Todas las embarazadas –especialmente aquellas que trabajan muchas horas sentadas o paradas- deben tomar ciertas precauciones para evitar las várices:

  • Obviamente –y más allá de las várices, por la salud del bebé-, no fumar.
  • Alimentarse sanamente, evitar la constipación y no aumentar de peso más de lo debido.
  • Hacer ejercicio físico, asesoradas por su obstetra en relación a la actividad a realizar y a la intensidad de la misma.
  • No usar tacos altos ni ropa ajustada, especialmente en la zona de las piernas, los muslos o la cintura.
  • Preguntarle al médico si es necesaria la utilización de medias “de descanso”.
  • Si se ha de estar mucho tiempo parada, cambiar de posición frecuentemente y caminar un poco, dentro de lo posible.
  • Si se ha de estar mucho tiempo sentada, levantarse frecuentemente –por lo menos cinco minutos cada hora-.
  • Estando parada –por ejemplo, en la cola del banco o en un trabajo que lo requiera-, ponerse en puntas de pie unas veinte veces. En casa se pueden realizar los siguientes ejercicios: caminar descalza durante cinco minutos en puntas de pie, acostarse y subir y bajar las piernas, mover las piernas tipo bicicleta, acostada y con las piernas hacia arriba, girar los tobillos de adentro hacia fuera y luego de afuera hacia adentro, después flexionarlos. Flexionar los dedos de los pies.
  • Estando sentada –por ejemplo, en la oficina-, realizar los siguientes ejercicios: con los pies apoyados en el piso, levantar la punta y los talones, sucesivamente. Elevar y estirar una pierna por vez, girando el pie para un lado y para el otro. 

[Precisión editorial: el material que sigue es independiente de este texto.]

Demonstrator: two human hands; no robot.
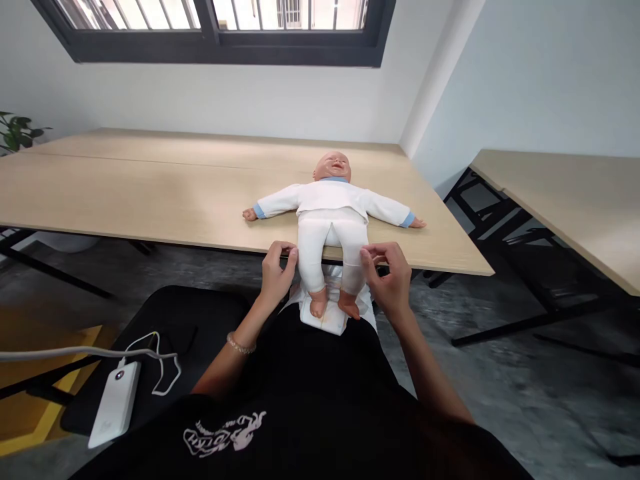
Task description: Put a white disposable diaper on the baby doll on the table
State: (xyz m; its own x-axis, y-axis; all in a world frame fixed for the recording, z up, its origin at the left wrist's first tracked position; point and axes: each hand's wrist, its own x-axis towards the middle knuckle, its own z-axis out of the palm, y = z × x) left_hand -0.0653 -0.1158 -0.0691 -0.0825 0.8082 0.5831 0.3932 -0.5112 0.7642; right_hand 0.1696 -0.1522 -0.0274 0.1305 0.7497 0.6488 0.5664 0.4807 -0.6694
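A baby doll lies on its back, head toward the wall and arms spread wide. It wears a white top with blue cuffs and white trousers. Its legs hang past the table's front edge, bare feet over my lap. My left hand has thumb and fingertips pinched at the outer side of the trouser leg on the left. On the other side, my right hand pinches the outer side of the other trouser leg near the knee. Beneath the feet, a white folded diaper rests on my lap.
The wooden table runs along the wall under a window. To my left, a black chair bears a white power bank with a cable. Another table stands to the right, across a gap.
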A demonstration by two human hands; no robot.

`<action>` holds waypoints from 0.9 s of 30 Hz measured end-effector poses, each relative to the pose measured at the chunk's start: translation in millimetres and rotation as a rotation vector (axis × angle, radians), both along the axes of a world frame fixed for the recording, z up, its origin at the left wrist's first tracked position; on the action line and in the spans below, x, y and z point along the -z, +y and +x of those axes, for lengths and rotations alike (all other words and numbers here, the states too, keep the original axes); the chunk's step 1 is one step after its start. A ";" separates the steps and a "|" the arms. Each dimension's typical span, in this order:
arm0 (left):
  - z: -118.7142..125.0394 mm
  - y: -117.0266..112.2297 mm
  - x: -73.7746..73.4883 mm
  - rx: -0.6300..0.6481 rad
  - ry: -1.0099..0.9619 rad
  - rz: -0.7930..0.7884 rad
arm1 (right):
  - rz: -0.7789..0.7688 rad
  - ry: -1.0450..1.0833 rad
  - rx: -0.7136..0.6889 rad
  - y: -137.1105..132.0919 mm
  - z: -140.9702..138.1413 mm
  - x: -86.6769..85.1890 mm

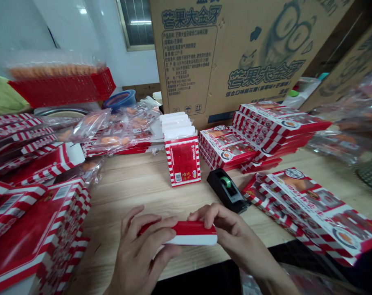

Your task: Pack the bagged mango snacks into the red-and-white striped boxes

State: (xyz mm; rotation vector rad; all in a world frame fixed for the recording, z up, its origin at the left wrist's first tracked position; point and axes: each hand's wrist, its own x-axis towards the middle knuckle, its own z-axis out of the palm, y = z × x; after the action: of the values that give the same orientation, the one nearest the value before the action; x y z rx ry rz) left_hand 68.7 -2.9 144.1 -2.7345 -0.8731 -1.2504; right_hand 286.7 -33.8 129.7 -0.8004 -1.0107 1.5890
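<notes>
Near the table's front edge I hold a small red and white cardboard box (pixel 193 233), with a red side facing up and a white edge toward me. My left hand (pixel 147 243) is closed around its left end, fingers over the top. My right hand (pixel 227 225) grips the right end, fingertips pressed on the red side and the thumb hidden. Beyond my hands stands a row of upright red and white boxes (pixel 182 164) with white flaps at the top. A black tape dispenser (pixel 227 190) with a green roll sits beyond my right hand.
Striped boxes with printed fronts (pixel 314 205) lie stacked at right, with another stack (pixel 274 127) behind. More striped cartons (pixel 47 221) pile up at left. Clear-wrapped orange items (pixel 118 131) lie at back left. A big brown carton (pixel 222 61) stands behind.
</notes>
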 end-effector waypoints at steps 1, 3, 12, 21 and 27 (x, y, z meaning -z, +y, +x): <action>0.5 -0.4 -0.9 -0.007 -0.007 -0.007 | -0.017 0.016 -0.001 -0.4 -0.8 -0.7; 1.7 -1.4 -1.3 -0.016 -0.028 -0.001 | -0.068 0.063 -0.004 -0.4 -4.1 -2.9; 2.7 -5.6 1.4 -0.036 -0.109 -0.009 | -0.167 0.194 0.022 2.8 -18.1 -9.0; 14.6 6.9 -13.0 -0.128 -0.176 -0.078 | -0.103 0.130 0.061 -12.4 -17.0 8.7; 6.9 -5.9 5.9 -0.216 -0.254 0.077 | -0.169 0.175 0.117 -9.8 -26.8 2.8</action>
State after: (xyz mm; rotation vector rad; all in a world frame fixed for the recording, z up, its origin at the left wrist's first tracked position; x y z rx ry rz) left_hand 75.7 -8.7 138.2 -2.3809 -1.0804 -1.5684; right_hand 260.0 -43.5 127.0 -0.8043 -0.6993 1.6268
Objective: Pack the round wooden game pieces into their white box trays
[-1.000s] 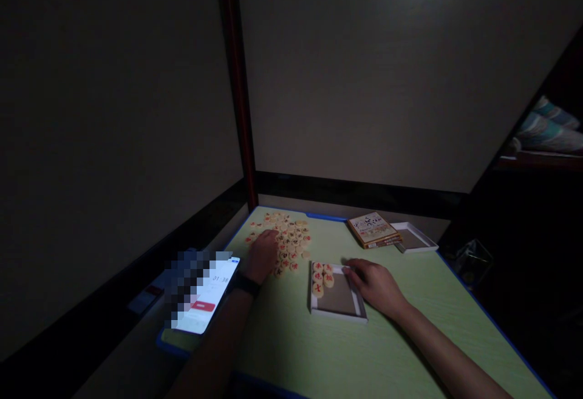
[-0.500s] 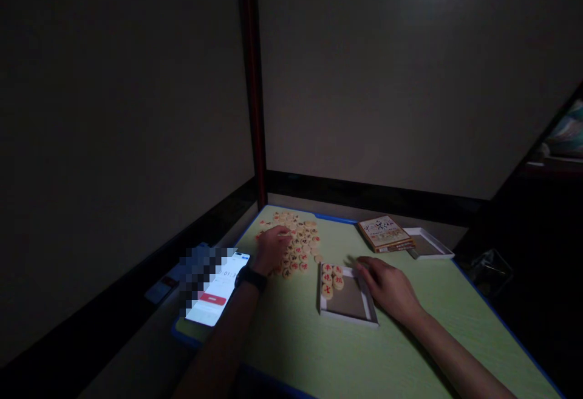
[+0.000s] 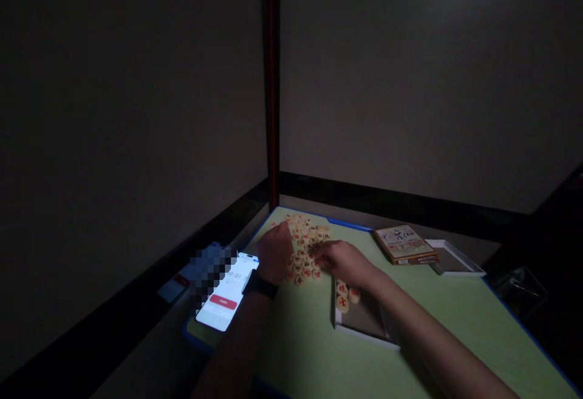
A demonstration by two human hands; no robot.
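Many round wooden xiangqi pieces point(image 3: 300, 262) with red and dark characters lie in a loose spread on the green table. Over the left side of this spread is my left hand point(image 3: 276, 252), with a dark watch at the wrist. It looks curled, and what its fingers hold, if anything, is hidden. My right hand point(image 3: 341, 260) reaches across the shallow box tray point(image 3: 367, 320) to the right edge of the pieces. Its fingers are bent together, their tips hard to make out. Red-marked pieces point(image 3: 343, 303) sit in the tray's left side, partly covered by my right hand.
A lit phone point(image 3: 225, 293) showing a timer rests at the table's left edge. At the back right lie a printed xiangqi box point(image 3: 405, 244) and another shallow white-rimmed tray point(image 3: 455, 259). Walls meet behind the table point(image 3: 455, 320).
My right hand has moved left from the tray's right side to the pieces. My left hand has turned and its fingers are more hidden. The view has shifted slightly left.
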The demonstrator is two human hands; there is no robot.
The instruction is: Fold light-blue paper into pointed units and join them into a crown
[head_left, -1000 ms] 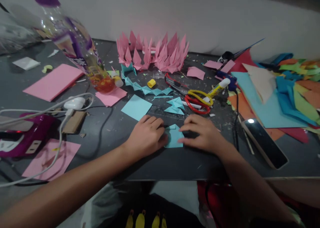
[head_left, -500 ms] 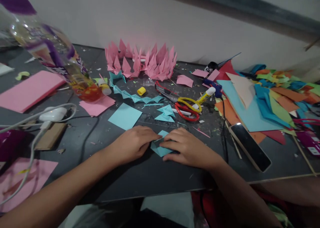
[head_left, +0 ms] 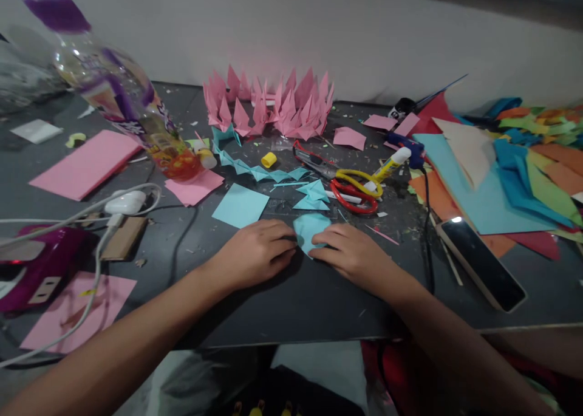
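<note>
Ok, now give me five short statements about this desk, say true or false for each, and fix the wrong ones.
1. The right hand touches a light-blue paper between it and the left hand. True.
2. Both handles of the scissors are yellow. False: there is one yellow handle and one red handle.
3. The phone lies to the right of the right hand. True.
4. The bottle stands uncapped. False: its purple cap is on.
5. The pink folded-paper cluster is nearer the person than the hands. False: it stands beyond them, toward the wall.
</note>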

  • Descansar con las piernas elevadas unos 15 centímetros con respecto a la cabeza.
  • Auto-masajearse las piernas por la noche, antes de dormir, y tomar masajes de drenaje linfático con un profesional siempre que sea posible.

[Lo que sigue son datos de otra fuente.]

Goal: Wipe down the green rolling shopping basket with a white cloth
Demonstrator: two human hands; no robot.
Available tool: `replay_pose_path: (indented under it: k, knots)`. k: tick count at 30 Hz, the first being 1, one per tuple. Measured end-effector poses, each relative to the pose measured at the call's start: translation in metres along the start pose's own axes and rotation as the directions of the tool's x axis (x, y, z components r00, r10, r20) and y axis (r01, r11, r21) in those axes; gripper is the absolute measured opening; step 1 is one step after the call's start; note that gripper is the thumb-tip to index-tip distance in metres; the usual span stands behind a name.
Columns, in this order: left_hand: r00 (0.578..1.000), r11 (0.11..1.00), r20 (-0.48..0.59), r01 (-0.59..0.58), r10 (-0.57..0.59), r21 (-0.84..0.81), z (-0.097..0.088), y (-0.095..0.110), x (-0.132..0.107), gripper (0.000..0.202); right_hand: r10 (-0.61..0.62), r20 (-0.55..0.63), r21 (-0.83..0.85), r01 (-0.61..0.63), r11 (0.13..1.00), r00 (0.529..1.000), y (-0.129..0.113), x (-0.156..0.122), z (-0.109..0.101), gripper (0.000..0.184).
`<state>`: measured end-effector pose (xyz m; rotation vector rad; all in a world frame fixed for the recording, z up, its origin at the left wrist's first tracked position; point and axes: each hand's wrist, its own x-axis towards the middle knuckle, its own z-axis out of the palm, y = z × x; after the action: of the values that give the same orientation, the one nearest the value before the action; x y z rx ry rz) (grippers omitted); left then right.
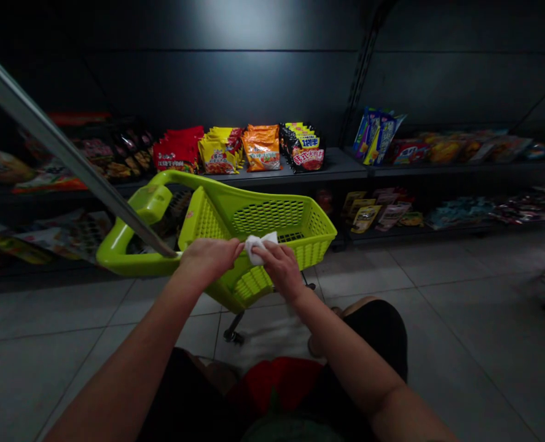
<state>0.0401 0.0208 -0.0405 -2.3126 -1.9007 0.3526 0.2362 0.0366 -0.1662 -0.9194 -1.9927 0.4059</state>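
A long grey metal pole (74, 153) slants down from the upper left, and its lower end runs into my left hand (212, 258), whose fingers are closed round it. My right hand (279, 264) pinches a crumpled white cloth (255, 250) just beyond the left fist. Both hands are over the near rim of a lime-green shopping cart (321, 242) with perforated plastic sides. Whether the cloth touches the pole's tip or the cart's rim is hidden by my fingers. The cart's looped handle (136, 264) points left, behind the pole.
Dark shelves stand behind the cart, with red packets (179, 150), yellow packets (219, 150), orange packets (262, 147) and black packets (306, 150) in rows. More bagged snacks (364, 215) lie on the lower shelf. Grey floor tiles (438, 344) extend around my knees.
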Motion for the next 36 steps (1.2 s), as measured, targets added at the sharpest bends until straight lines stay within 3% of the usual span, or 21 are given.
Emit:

Si bien la genética juega un rol fundamental y quienes no tengan predisposición pueden no tener várices aunque no tomen los recaudos necesarios, es sabido que en salud, la prevención es el arma más importante en la lucha contra las enfermedades, de modo que más allá de la historia familiar, todas las embarazadas deberían ponerla en práctica para evitar la aparición de várices, y consultar con un especialista en flebología en caso de que aparezcan.